As financial reform becomes law, SEC emerges with new powers and duties
Thursday, July 22, 2010
The financial regulation law signed by President Obama on Wednesday will arguably affect no federal agency more than it does the Securities and Exchange Commission.
The SEC is required to issue 95 new regulations governing a wide swath of the financial sector, dozens more than the Federal Reserve, the new Consumer Financial Protection Bureau or other federal agencies. The SEC is also slated to complete 17 one-time studies and five new ongoing reports, according to a tally by the law firm Davis Polk & Wardwell.
The SEC will serve on the new Financial Stability Oversight Council, a new interagency body meant to spot emerging risks to the overall financial system. It will have to write rules to supervise the multibillion-dollar market of derivatives linked to stocks and bonds. It will begin examining the activities of hedge funds and private equity firms and tighten oversight of credit-rating agencies. And it will do studies of short selling and whether brokerage and investment firms must meet higher standards.
Perhaps only the Office of Thrift Supervision can compete with the SEC in terms of the new law's impact. But in contrast to the SEC, which is gaining so many new responsibilities, OTS, which regulated home lenders, is being abolished.
Indeed, the SEC is coming out of the financial regulatory overhaul far stronger than many observers of the agency might have anticipated. The SEC was the object of much criticism -- on Capitol Hill, Wall Street and elsewhere -- for multiple regulatory failures, from oversight of investment banks to the Ponzi scheme orchestrated by Bernard Madoff.
"There was a point in time when things were not looking good for the SEC. People were asking whether it should be merged with another agency," said Marc S. Gerber, a securities lawyer at Skadden Arps. "But with the leadership led by Mary Schapiro, they were able to right the ship and get the SEC on course and improve their standing in Congress, so they were able to get these new responsibilities."
More tasks for agency
Before the financial reform law, the SEC already had a full plate. It is working to implement or finalize nearly 20 new regulations covering areas ranging from money market funds to high-speed electronic trading. It is also conducting numerous investigations growing out of the financial crisis and is in the early stages of implementing many internal reforms in its enforcement and examination divisions.
The agency's new tasks are just as onerous. Schapiro said at a congressional hearing Tuesday that the SEC will have to hire 800 new employees.
"The act requires the SEC to promulgate a large number of new rules, create five new offices, and conduct multiple studies, many within one year," Schapiro told Congress in prepared testimony. "The importance and complexity of the rules coupled both with their timing and high volume and the rule writing agenda currently pending will make the upcoming rule writing process both logistically challenging and extremely labor intensive."

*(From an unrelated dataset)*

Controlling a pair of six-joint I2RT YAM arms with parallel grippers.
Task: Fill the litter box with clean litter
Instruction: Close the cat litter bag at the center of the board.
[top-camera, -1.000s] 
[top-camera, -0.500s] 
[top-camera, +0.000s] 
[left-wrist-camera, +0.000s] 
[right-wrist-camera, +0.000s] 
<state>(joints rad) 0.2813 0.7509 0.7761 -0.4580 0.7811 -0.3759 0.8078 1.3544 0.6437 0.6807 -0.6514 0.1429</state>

SEC officials say they will look to write rules and conduct studies as fast as they can with the schedule largely dictated by the new law.
Some of the new rules the SEC will implement on its own. Others will require coordination with other agencies. For example, the SEC must work with the Commodity Futures Trading Commission to write rules for derivatives. The agency must work with the Federal Reserve, the Office of the Comptroller of the Currency and the Federal Deposit Insurance Corp. to write rules requiring that banks that issue securities to the secondary market hold 5 percent of the investment on their own balance sheets -- a "risk retention" measure.
While the new law imposes many new responsibilities on the SEC, it also makes the agency's job easier in several ways. One is offering more explicit support for some of the more controversial rulemaking efforts the SEC had already launched.
For example, the SEC has proposed rules that would make it easier for shareholders to join together to nominate directors to sit on the boards of public companies. But business interests generally oppose "proxy access" and have threatened to sue if the SEC implements the rules.
The legislation, which makes clear that the agency has the power to write rules granting this power to shareholders, makes the threat of lawsuit less ominous. "For a number of years people have questioned whether the SEC has the authority to adopt proxy access," Gerber said. "That question has been answered."
New enforcement powers
The law also gives the agency's enforcement division new powers to conduct investigations and bring lawsuits against companies and people accused of committing financial wrongdoing. It will be easier for the SEC to serve lawsuits and subpoenas and to bring cases in a more favorable and less expensive regulatory court. The agency will also have a new ability to reward whistleblowers who provide information that's essential to a case.
The law gives the agency plenty of new financial support -- but not as much as the agency wanted. It doubles the agency's budget over five years and also creates a reserve fund the agency can use to plan long-term expenditures such as technology. But the agency wasn't given the power to fund itself through industry fees, as it had wanted.